───── Data to examine
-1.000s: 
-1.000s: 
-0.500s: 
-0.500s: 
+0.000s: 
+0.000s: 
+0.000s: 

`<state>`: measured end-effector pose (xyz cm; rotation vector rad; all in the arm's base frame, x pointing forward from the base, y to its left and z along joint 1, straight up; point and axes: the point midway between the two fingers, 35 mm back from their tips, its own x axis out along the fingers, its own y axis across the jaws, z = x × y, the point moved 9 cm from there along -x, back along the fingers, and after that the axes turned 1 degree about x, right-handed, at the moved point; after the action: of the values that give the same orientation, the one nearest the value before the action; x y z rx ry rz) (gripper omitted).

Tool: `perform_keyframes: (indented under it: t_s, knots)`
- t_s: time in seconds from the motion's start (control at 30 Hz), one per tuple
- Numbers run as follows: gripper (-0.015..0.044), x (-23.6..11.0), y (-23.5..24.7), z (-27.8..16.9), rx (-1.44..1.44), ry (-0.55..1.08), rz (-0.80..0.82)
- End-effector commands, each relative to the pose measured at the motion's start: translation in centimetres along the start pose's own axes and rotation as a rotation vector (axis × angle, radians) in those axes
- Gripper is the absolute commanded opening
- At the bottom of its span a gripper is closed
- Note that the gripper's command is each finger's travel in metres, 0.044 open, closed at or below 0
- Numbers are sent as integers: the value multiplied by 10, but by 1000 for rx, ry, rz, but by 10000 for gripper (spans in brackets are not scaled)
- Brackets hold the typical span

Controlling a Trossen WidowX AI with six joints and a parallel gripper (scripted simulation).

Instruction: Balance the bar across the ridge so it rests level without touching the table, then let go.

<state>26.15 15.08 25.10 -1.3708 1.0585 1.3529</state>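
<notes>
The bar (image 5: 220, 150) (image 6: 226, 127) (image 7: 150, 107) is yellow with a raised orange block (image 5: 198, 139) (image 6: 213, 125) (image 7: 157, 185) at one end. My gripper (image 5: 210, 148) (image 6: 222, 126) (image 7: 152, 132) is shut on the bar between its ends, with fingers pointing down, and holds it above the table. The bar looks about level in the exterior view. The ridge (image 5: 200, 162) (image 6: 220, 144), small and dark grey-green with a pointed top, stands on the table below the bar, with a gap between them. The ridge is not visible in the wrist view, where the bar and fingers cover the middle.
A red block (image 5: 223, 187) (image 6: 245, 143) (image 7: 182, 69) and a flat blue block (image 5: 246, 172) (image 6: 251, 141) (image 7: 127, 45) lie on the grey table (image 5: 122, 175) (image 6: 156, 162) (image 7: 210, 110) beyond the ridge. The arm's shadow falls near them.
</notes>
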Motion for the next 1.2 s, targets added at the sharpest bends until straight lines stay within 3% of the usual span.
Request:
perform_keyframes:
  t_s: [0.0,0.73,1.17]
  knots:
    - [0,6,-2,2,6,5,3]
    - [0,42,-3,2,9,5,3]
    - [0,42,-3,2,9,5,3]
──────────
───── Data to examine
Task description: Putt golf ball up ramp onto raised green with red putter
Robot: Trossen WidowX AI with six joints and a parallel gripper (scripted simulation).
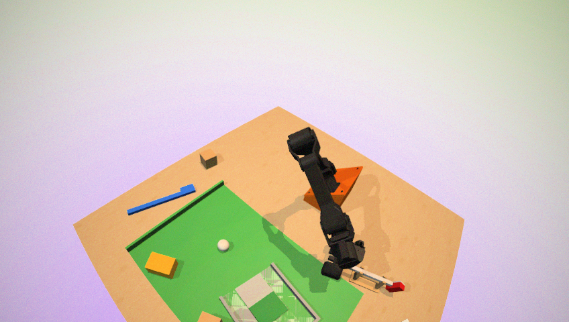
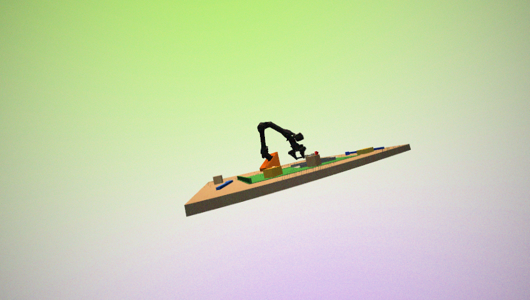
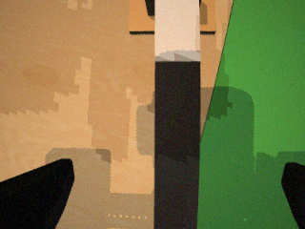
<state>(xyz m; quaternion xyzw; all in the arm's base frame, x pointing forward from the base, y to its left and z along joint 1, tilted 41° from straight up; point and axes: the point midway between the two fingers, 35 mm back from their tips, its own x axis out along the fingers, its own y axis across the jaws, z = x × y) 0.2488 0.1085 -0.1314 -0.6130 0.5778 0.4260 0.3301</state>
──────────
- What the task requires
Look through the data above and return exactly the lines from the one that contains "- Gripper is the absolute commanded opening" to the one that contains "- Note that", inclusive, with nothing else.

- Answer space
- Gripper is the absolute commanded opening
- At the bottom of its span a gripper is closed
- Note that the gripper's command is each finger's travel in metres, 0.044 open, closed at or below 0

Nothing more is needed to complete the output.